We recognise that this can be a challenging time for many across our community. If you’re struggling, overwhelmed or simply need someone to talk to, Music Minds Matter is available 24/7 to anyone working in music. Please reach out if you need support.

This December marks two years since my permanent appointment as CEO and Creative Director, following my interim role beginning in August 2023. It’s been a privilege to lead the organisation during one of the most significant periods of change our sector has seen in over a decade. As someone who walked into the SMIA office as an intern 11 years ago – into a single room with one desk – I’ve seen first-hand how much Scotland’s music industry has achieved with limited resources. We often say Scottish music “punches above its weight”; the truth is that this has come at a cost. For too long, too many of us have had to focus on survival rather than development. A sustainable future requires structural change, long-term investment and a shared national strategy. That work is now underway.

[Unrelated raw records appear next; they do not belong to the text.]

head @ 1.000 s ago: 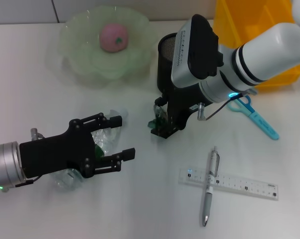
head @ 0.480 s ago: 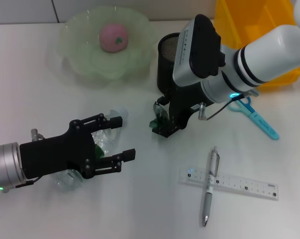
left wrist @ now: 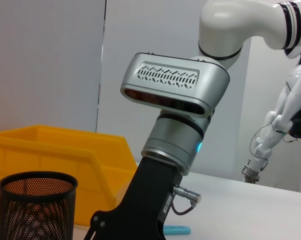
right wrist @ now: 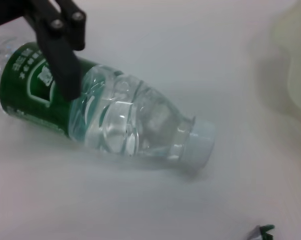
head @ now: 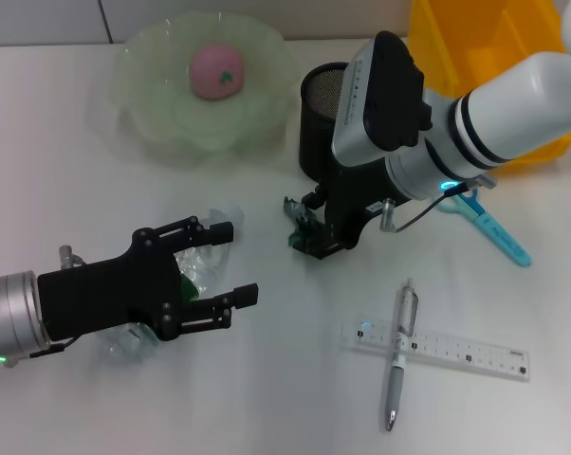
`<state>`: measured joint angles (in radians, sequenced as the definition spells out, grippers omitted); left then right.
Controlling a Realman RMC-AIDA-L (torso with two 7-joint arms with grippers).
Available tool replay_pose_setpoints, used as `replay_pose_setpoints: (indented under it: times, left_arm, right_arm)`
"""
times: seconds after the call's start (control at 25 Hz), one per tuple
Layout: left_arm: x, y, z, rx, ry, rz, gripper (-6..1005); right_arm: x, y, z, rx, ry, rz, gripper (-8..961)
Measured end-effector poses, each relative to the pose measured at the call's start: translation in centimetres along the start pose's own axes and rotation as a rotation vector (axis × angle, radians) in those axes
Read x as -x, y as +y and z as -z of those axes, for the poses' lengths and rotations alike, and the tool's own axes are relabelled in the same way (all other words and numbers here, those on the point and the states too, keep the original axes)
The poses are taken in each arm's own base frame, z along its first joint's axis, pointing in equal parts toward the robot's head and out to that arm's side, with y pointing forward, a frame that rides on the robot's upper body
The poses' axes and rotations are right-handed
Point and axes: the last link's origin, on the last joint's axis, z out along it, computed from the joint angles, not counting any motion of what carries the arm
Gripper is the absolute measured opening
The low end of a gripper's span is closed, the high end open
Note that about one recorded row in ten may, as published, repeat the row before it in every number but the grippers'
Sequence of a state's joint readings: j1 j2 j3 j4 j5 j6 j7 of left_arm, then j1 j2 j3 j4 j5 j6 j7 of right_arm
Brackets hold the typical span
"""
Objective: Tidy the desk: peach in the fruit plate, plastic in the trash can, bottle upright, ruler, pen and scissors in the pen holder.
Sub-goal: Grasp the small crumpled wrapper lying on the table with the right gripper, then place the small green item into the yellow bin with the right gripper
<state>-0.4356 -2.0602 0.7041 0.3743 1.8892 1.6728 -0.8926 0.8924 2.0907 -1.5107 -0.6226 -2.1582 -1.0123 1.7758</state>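
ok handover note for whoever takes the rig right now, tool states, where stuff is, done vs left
Left tool: open, around the bottle, which lies on its side.
Right tool: beside the pen holder, shut on a small green scrap of plastic.
Done: peach in fruit plate.
Left: plastic to trash can, bottle upright, then pen, ruler, scissors, all on the desk.
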Motion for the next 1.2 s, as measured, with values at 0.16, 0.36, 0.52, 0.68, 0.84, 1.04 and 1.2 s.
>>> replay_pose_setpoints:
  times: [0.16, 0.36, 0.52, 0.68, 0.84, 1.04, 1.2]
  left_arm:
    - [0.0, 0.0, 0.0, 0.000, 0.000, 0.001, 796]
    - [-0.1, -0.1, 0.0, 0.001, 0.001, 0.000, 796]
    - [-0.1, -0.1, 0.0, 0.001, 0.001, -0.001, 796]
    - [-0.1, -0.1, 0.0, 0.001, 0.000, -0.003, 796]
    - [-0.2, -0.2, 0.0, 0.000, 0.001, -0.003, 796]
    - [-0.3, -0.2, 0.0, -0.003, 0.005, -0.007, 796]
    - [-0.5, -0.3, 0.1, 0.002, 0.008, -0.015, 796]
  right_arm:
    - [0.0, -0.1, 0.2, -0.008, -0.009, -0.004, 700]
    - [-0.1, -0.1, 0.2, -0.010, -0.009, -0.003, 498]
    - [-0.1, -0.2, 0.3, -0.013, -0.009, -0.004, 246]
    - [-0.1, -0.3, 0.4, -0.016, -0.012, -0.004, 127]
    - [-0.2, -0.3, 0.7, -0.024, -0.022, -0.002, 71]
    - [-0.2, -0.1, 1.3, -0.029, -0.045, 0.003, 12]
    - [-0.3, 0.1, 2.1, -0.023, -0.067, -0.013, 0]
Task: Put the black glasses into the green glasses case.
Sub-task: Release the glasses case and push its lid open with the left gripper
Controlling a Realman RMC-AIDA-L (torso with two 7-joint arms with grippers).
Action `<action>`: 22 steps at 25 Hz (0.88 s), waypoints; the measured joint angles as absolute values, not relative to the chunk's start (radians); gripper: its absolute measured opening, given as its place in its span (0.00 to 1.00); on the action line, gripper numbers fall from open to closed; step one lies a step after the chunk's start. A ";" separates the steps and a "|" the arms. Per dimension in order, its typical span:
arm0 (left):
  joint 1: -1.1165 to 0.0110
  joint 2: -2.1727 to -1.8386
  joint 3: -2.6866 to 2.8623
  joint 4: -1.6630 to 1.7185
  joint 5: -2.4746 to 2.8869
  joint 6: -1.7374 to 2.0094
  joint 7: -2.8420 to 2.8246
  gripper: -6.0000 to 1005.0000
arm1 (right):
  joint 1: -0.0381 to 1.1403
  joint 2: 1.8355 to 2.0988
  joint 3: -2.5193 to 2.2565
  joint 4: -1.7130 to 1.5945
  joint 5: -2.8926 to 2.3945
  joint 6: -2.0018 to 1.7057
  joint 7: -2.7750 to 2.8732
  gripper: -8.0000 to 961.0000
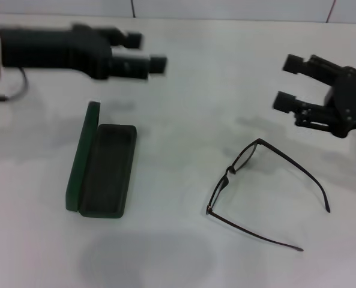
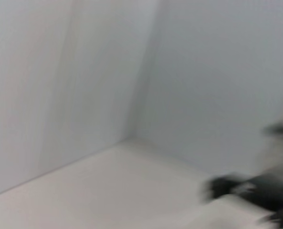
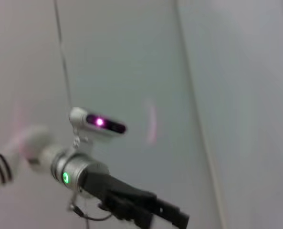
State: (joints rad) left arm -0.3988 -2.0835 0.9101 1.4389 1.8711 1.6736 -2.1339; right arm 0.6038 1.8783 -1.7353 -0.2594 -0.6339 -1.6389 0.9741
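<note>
The green glasses case (image 1: 107,171) lies open on the white table at the left of the head view. Its lid stands up along its left side and the dark lining is empty. The black glasses (image 1: 229,173) lie right of centre with both temples unfolded and pointing right. My left gripper (image 1: 146,53) hovers open behind the case, pointing right. My right gripper (image 1: 289,82) hovers open behind and to the right of the glasses, pointing left. Neither touches anything. The right wrist view shows the left arm (image 3: 84,174) against the wall. The left wrist view shows only a blurred dark gripper (image 2: 258,191).
The white table (image 1: 184,108) meets a pale wall at the back. A thin black cable (image 1: 21,87) hangs by the left arm. A faint round shadow (image 1: 147,258) lies on the table near the front edge.
</note>
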 joint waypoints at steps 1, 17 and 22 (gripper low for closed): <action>-0.396 -2.090 0.931 1.547 1.972 1.653 -2.253 0.85 | 0.590 1.878 -1.722 -0.261 -0.634 -1.641 0.973 0.87; -0.342 -2.093 1.217 1.794 2.529 1.591 -2.789 0.79 | 0.515 1.896 -1.683 -0.267 -0.633 -1.611 0.932 0.87; -0.334 -2.093 1.242 1.764 2.569 1.589 -2.803 0.78 | 0.532 1.900 -1.683 -0.269 -0.633 -1.585 0.932 0.87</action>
State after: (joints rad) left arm -0.3338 -2.0930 1.2416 1.7644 2.5691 1.5889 -2.8028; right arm 0.5322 1.9004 -1.6829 -0.2691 -0.6327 -1.5850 0.9321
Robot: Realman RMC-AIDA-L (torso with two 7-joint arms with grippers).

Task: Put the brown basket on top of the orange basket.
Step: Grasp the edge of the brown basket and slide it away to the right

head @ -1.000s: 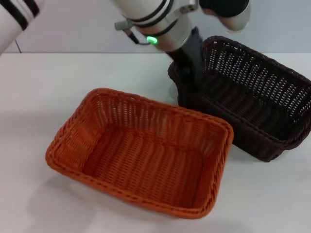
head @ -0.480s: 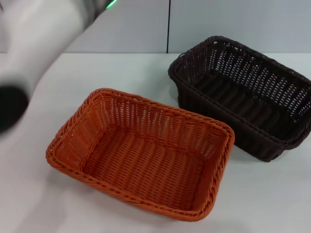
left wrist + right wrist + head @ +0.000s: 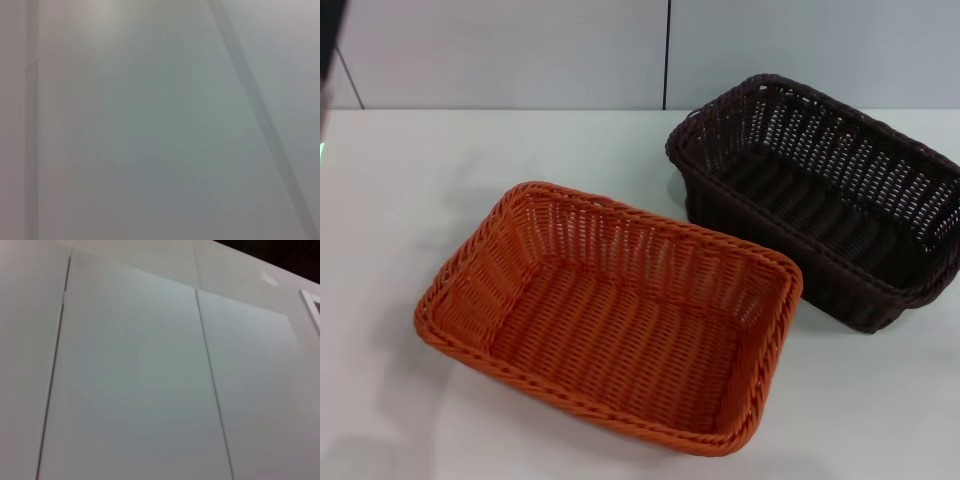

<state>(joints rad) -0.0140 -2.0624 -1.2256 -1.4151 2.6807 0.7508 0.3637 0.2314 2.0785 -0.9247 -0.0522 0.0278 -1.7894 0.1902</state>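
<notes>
The white desk [image 3: 400, 190] is filling most of the head view, running from the pale wall panels [image 3: 520, 50] at the top down to the bottom edge. On it, the orange basket [image 3: 610, 315] is sitting open side up in the lower centre of the frame, taking up the biggest share of the surface. The brown basket [image 3: 820, 200] is sitting in the upper right, also upright, its near corner just beside the orange basket's far right corner, touching or nearly so. Neither of the 2 tools is showing, so I cannot tell whether they are open or closed. Both wrist views are looking only at plain wall panels.
</notes>
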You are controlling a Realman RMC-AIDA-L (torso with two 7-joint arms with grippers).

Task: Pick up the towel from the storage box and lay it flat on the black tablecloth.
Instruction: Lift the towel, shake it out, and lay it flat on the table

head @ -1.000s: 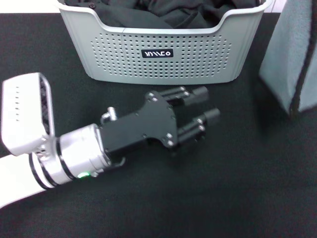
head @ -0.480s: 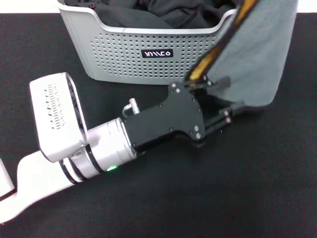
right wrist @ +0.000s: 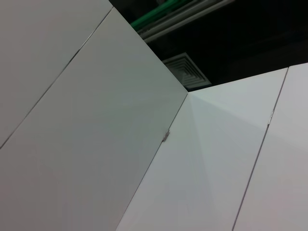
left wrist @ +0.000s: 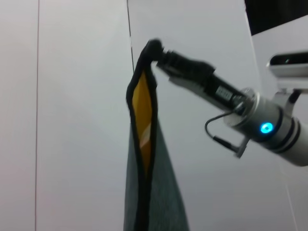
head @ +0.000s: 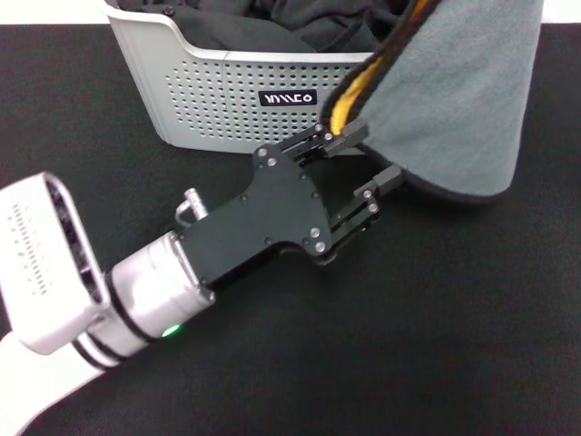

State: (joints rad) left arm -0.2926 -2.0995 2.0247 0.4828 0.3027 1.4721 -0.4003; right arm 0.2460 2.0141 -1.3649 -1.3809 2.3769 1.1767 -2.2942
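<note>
We see the black tablecloth (head: 436,345) covering the table, with the storage box (head: 227,100) at its far side, dark fabric (head: 272,23) heaped inside. The towel (head: 454,100) hangs in the air, grey face outward, pinched at a top corner by the right end effector (left wrist: 159,53). The left end effector (head: 363,163) sits spread open at its orange-lined edge. White wall panels (right wrist: 96,144) stand behind
</note>
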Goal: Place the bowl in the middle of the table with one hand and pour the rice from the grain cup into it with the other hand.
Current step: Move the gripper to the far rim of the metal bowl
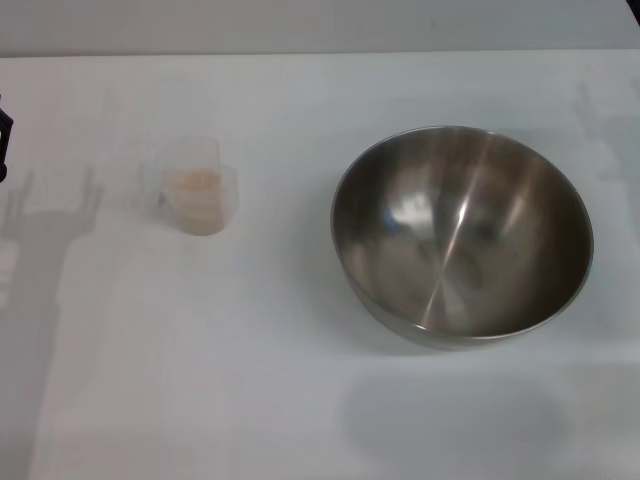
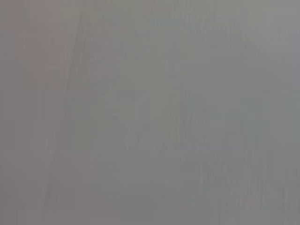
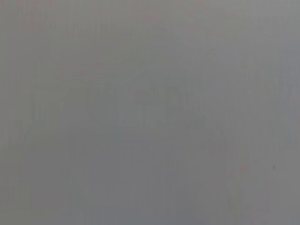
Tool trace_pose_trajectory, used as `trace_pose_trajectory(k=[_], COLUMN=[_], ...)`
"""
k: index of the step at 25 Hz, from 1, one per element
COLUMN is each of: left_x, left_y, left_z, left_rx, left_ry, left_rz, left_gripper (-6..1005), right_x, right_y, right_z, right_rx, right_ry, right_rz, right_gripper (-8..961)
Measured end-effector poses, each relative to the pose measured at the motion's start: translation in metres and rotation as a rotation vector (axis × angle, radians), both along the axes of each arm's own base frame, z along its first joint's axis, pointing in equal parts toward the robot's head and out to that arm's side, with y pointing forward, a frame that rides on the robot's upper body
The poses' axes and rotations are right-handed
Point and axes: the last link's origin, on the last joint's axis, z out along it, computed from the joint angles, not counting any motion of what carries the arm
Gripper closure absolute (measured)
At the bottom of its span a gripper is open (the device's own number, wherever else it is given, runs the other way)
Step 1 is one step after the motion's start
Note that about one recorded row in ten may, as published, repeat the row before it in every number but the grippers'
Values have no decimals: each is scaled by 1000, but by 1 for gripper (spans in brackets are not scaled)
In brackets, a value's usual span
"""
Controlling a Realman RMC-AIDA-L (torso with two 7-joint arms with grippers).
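In the head view a large stainless-steel bowl (image 1: 462, 236) sits on the white table (image 1: 300, 380), right of the middle, and it holds nothing. A small clear grain cup (image 1: 196, 186) stands upright to the left of the middle, with pale rice (image 1: 196, 181) inside it. A black part of my left gripper (image 1: 4, 140) shows at the far left edge, well left of the cup. My right gripper is out of view. Both wrist views show only plain grey surface.
The table's far edge (image 1: 320, 52) runs along the top of the head view. Shadows of the arms fall on the tabletop at the left and at the lower middle.
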Motion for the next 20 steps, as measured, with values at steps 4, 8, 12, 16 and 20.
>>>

In January, following a £34m uplift in culture funding for 2025–26 from the Scottish Government, Creative Scotland’s Multi-Year Funding (MYF) decisions brought long-awaited clarity and optimism to Scotland’s music sector after a prolonged period of uncertainty. For the SMIA, securing this support has allowed us to enhance our ability to deliver sector development work that strengthens, empowers and unites Scotland’s music industry while increasing its economic, social and cultural value. More broadly, 46 music-specialist organisations were supported (up from 19 in the previous RFO network), with over 60% receiving multi-year funding for the first time. It’s been a major step forward for Scotland’s cultural infrastructure, but the bruises of recent years remain felt. It’s become increasingly clear that we need to shift how we work, and that both ambition and resilience can’t be lost to exhaustion. Recent years have taught us that we need better ways of supporting each other; aligning our efforts to maximise the impact of increased investment and building the sustainability our sector so desperately needs.

That experience shaped our work across the year: from launching our MYF Impact Survey to supporting responses to the Scottish Government’s Culture Sector Support Needs Survey, strengthening our evidence base for targeted reform and advocacy.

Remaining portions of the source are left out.